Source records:
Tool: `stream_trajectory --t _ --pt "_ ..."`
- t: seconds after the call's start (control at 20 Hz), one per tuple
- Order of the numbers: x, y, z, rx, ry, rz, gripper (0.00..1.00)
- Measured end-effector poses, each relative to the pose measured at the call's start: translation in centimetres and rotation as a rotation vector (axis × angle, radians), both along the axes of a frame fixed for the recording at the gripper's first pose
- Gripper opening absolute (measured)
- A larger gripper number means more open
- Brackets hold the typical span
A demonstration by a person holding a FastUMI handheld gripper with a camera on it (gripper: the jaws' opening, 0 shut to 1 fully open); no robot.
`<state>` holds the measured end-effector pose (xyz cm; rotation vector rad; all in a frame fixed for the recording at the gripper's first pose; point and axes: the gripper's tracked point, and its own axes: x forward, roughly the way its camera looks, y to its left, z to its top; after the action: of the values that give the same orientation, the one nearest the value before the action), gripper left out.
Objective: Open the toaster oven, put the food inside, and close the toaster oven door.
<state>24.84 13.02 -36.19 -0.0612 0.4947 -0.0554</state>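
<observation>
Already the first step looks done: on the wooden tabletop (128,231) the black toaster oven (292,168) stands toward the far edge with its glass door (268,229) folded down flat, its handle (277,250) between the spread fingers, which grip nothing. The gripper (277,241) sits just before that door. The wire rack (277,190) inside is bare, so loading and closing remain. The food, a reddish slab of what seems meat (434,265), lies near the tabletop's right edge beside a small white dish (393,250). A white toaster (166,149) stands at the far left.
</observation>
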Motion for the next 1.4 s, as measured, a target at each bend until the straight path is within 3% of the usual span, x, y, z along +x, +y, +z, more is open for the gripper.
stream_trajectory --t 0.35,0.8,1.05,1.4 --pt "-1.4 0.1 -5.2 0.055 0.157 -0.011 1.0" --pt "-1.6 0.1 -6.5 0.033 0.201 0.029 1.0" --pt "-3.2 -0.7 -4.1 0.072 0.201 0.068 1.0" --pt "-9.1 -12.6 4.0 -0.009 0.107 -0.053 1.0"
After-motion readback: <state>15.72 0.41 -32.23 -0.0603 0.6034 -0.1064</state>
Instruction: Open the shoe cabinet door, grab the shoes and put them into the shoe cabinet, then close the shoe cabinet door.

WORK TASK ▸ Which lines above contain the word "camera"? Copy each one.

REPLY TO THE EXERCISE ▸
A demonstration by a person holding a FastUMI handheld gripper with a camera on it (gripper: the jaws' opening, 0 shut to 1 fully open); no robot.
`<state>` holds the measured end-effector pose (xyz cm; rotation vector rad; all in a frame fixed for the recording at the gripper's first pose; point and axes: the gripper's tracked point, and its own axes: x forward, roughly the way its camera looks, y to its left, z to its top; after the action: of the values that give the same orientation, the one nearest the value before the action), gripper left out.

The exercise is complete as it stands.